Blaise Bénaé Mpécké est également tout puissant à Kribi, ville qui va devenir le débouché du futur pipeline pétrolier tchado-camerounais. Il a acheté la plupart des terrains de bord de mer situés autour de sa résidence de Kribi, imposante bâtisse appelée le "Chambala" et qui est surmontée d'un lion en bronze. A Kribi, on l'appelle le "colon", car c'est lui qui prend pratiquement toutes les décisions importantes concernant les autochtones de cette ville océane. Il est si bien intégré dans cette cité qu'il appartient à la classe d'âge dite "Mabembi" qui regroupe les Kribiens qui ont entre 58 et 65 ans. Son influence est d'autant plus forte qu'il est présent dans le secteur des affaires. Il a créé deux entreprises à Kribi : la Société de développement maritime (Sodema), qui gère des bateaux de pêche et qui est dirigée par son fils Martin, et la société Etradi, spécialisée dans le bâtiment et les travaux publics et dirigée par son fils Serge. Ce sont les engins d'Etradi qui aident les exploitants forestiers à entretenir des pistes, et pour les travaux du pipeline, Etradi compte avoir sa part. D'autant plus que ces deux entreprises sont en passe de devenir les premiers pourvoyeurs d'emplois des Batangas.
Sur le plan politique, Bénaé a aussi de l'influence.
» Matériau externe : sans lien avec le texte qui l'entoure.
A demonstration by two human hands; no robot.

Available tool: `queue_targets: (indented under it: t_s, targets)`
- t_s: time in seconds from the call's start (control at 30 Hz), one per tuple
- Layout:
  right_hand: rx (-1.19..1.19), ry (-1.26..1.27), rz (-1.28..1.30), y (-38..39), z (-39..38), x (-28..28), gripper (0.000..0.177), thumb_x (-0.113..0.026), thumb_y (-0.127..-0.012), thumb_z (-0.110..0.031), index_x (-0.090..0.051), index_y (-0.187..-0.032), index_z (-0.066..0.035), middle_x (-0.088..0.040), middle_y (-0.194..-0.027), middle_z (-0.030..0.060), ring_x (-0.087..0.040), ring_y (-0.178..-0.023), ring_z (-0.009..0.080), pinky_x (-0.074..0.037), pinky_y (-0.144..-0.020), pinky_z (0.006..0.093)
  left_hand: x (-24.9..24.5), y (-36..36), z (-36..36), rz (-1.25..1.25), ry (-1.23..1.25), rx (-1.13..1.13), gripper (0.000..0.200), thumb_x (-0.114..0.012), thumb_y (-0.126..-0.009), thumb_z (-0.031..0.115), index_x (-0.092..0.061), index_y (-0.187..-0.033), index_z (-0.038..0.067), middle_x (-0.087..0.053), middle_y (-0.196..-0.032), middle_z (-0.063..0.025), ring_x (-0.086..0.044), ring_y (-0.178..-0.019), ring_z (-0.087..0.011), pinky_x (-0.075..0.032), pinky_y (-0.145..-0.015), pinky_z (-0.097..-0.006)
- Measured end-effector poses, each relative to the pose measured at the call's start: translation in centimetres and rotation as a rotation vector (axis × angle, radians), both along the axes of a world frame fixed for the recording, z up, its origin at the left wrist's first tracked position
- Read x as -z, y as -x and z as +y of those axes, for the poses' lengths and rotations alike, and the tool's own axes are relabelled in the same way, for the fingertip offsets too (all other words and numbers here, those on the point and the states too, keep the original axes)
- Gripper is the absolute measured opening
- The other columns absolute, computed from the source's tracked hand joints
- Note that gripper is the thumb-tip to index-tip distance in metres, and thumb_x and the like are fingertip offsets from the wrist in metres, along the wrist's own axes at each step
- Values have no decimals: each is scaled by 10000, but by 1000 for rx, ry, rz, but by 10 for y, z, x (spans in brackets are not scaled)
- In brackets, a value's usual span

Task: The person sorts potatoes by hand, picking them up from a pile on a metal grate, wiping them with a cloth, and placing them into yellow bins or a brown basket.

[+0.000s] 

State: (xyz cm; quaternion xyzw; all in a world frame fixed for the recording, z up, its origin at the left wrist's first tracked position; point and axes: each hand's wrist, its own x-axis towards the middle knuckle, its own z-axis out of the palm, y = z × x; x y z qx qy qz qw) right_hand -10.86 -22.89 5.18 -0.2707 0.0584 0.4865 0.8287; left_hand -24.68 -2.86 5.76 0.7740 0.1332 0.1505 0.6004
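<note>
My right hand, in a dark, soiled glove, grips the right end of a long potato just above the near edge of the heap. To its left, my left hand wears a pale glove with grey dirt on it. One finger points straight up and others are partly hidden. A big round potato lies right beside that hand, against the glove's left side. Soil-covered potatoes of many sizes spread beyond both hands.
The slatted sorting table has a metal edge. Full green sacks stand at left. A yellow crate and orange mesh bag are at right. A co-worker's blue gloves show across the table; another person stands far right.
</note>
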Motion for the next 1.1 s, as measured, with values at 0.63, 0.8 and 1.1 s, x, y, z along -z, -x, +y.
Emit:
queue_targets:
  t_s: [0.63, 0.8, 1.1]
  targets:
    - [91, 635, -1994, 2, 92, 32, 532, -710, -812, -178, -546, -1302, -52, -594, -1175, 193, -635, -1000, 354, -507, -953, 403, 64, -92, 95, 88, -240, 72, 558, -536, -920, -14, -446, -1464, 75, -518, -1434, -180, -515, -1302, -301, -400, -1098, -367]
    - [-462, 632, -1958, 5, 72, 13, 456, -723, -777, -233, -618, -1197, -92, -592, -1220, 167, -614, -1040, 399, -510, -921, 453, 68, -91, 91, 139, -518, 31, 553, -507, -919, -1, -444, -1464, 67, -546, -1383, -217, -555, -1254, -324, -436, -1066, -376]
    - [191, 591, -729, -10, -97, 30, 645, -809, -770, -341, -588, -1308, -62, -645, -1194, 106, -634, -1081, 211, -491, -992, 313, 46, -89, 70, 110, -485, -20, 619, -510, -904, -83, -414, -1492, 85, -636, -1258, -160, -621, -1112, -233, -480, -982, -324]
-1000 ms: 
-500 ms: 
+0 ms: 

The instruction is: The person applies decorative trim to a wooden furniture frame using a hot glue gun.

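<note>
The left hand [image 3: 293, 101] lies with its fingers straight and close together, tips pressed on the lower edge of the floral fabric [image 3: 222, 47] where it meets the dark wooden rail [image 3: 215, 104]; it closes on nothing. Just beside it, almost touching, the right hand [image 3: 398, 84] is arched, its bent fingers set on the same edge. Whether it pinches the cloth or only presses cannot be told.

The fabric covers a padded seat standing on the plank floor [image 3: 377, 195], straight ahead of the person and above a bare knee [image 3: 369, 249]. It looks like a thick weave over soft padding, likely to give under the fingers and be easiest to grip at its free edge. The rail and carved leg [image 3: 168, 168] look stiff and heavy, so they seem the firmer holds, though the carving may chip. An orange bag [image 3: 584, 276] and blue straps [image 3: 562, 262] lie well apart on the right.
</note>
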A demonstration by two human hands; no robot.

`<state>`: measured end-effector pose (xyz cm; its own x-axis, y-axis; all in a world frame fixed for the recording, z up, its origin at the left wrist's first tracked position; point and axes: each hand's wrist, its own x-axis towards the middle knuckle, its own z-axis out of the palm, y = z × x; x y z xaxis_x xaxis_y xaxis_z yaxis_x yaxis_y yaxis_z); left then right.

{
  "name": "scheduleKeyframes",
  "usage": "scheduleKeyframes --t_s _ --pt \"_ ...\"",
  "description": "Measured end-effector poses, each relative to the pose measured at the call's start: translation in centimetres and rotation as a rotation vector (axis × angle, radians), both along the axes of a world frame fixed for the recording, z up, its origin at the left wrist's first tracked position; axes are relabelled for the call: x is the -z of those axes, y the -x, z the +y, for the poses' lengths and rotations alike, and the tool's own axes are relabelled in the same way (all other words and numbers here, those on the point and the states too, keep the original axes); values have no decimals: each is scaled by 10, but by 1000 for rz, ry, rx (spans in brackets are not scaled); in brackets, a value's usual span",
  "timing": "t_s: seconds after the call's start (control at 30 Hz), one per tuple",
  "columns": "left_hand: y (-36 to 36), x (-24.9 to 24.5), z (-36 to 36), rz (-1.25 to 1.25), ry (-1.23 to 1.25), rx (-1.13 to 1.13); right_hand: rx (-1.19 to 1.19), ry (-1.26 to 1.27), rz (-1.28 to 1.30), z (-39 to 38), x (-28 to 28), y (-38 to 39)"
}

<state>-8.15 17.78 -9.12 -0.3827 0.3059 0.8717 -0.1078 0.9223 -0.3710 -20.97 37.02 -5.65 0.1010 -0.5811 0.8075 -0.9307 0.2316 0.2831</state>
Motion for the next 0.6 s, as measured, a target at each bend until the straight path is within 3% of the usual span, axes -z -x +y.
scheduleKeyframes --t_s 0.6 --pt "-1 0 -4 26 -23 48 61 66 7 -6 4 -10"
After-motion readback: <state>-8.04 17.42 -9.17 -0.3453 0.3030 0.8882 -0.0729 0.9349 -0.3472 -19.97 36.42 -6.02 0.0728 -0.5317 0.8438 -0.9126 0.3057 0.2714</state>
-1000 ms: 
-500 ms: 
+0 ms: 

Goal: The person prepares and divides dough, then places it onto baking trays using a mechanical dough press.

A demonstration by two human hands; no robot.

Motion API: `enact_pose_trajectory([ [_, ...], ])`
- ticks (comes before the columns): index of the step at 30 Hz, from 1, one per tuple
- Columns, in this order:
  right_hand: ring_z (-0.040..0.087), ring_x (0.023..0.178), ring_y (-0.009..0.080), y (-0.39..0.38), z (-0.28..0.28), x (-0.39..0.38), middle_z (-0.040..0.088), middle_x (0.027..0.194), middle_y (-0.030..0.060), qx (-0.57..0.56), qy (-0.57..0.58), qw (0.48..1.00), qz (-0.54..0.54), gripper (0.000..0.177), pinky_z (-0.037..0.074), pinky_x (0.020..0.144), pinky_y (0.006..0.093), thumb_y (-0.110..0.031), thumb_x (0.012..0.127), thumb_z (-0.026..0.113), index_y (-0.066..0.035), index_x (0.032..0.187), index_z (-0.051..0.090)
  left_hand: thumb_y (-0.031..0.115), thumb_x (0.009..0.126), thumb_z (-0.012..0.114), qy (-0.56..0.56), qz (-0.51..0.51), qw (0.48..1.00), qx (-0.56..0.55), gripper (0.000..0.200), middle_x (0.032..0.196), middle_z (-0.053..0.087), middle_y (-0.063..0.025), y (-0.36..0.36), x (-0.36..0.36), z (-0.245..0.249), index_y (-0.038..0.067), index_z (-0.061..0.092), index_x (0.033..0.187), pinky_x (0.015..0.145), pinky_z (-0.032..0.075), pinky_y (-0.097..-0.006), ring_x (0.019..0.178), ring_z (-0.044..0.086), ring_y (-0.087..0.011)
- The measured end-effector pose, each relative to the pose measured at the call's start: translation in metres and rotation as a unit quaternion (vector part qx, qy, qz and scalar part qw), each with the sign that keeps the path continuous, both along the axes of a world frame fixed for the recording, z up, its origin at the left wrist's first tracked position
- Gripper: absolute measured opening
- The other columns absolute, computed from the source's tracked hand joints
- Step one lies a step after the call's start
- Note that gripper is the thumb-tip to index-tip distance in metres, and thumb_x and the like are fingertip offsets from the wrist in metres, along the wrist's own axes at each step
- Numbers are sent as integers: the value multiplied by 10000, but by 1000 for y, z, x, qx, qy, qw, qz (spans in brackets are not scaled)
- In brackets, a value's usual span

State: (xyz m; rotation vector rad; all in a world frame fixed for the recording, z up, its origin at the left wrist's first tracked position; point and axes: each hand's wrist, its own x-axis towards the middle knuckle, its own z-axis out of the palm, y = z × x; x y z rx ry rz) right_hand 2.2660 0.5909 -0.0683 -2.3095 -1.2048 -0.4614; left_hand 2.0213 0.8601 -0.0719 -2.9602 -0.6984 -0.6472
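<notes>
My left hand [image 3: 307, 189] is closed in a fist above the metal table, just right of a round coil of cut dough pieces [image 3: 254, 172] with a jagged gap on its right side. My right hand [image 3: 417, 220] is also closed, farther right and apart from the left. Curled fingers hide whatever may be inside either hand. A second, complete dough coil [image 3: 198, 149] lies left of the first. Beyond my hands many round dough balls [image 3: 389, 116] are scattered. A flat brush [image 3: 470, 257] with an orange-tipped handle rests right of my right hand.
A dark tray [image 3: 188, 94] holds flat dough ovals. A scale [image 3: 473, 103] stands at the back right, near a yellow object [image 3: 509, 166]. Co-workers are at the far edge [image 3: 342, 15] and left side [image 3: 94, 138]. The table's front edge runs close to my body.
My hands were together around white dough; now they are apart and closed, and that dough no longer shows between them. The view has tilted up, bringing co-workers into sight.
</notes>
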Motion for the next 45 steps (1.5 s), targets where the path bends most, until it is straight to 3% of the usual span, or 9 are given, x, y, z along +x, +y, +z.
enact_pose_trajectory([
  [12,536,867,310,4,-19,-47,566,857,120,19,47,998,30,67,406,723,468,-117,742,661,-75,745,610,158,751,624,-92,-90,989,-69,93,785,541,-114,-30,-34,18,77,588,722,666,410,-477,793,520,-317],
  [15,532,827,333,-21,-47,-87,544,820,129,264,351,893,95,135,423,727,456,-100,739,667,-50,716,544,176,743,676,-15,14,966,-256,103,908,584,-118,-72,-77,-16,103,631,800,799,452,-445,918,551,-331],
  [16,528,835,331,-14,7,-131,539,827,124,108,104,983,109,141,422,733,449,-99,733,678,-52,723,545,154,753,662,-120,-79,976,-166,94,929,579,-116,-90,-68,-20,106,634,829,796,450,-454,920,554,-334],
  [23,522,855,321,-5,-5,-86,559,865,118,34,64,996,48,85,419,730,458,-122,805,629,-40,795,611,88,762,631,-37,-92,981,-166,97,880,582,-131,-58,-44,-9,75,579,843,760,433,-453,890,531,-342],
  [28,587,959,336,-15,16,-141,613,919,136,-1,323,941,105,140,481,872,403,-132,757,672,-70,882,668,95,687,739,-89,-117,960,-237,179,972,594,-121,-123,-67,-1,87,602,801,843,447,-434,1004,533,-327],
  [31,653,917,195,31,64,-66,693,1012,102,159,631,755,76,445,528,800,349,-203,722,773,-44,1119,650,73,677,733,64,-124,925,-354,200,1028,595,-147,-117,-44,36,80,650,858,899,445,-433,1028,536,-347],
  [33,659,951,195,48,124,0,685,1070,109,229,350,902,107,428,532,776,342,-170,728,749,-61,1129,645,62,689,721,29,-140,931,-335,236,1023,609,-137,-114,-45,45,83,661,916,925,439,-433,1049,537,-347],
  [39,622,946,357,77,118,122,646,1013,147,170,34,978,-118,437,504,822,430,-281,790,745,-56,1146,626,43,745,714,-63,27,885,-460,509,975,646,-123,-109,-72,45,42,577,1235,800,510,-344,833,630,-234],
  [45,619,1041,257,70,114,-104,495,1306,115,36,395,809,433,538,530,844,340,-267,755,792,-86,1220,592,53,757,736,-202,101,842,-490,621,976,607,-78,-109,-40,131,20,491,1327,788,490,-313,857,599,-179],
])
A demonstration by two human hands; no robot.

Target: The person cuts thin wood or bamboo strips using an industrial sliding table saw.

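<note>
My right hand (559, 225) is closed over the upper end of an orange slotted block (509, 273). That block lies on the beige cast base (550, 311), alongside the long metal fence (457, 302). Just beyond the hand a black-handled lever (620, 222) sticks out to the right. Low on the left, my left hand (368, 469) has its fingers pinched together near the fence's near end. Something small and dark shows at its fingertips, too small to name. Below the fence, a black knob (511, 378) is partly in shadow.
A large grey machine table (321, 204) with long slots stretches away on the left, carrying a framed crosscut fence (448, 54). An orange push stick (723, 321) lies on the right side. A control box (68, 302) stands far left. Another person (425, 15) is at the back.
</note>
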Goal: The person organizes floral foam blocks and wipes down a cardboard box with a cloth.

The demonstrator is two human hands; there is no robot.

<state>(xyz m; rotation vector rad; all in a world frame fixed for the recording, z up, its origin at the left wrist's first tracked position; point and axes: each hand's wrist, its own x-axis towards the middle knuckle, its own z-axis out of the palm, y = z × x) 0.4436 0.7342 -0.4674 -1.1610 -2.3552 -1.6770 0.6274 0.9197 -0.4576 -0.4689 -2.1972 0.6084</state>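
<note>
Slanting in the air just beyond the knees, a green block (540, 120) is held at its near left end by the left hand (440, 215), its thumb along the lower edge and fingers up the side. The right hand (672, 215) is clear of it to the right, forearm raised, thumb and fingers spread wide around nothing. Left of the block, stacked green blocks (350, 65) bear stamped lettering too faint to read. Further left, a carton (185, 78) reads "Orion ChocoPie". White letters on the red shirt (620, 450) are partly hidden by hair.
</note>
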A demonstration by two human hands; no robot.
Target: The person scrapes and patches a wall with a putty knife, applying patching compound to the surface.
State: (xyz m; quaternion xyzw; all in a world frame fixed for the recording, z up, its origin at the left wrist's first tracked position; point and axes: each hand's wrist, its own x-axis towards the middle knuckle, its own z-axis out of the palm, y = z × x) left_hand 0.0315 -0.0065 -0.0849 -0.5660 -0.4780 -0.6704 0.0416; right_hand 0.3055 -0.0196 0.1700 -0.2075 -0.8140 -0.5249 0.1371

Son fils, Serge Bénaé (directeur général d'Etradi), a été élu député Rdpc du département de l'Océan à l'issue du scrutin de mai 1997. Les Batangas (qui sont des Sawas comme les Doualas ou les Bakweris) comptent sur la famille Bénaé pour baisser la prépondérance des Boulous à Kribi. C'est ainsi que Samuel Minko, directeur général de la Cameroon Airlines et de la Régie nationale des chemins de fer camerounais est également devenu en janvier 1996 le maire de Kribi, au grand dam des Batangas. Serge Bénaé se positionne déjà pour devenir maire de Kribi en 2001. A 27 ans, ce chef d'entreprise qui est fiancé à Solange Fochivé, une des filles de l'ancien patron de la police politique Jean Fochivé (décédé en 1997), est l'un des deux plus jeunes députés de l'Assemblée nationale. N'ayant pas consulté son père avant de se lancer en politique, il est en train de se faire un prénom. Si en plus, il a le coup de pouce de papa, rien ne pourra l'arrêter.
Blaise Bénaé Mpécké était par ailleurs celui qui a habitué l'entourage présidentiel à la consommation matinale du jus de kinkéliba (porteur de plusieurs vertus dont celle de la virilité). Il meurt à 76 ans.